▸ **PROBLEM DESCRIPTION**
Beginning with the first line, copy out each line of the material until the line containing "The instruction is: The" has been copied as well.

>>>>

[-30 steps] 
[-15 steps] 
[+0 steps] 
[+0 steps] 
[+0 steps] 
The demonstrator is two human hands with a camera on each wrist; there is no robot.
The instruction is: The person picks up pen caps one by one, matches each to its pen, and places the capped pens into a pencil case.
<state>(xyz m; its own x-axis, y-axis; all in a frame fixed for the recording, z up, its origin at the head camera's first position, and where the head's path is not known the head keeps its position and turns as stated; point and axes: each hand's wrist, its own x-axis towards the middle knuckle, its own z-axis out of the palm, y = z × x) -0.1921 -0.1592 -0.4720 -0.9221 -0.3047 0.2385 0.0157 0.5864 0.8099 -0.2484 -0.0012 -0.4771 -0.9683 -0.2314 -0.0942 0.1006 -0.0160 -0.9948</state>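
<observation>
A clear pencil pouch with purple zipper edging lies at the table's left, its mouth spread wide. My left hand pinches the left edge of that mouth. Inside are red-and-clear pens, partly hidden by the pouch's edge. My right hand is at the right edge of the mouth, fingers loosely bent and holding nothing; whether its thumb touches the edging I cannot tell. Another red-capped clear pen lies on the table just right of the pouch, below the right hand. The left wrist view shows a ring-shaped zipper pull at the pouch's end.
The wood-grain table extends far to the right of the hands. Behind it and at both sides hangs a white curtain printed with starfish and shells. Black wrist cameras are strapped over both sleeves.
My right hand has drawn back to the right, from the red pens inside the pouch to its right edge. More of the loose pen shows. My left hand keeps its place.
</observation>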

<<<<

▸ **ANSWER BOX**
[-30 steps] 
[-15 steps] 
[+0 steps] 
[+0 steps] 
[+0 steps] 
The demonstrator is two human hands with a camera on each wrist; there is no robot.
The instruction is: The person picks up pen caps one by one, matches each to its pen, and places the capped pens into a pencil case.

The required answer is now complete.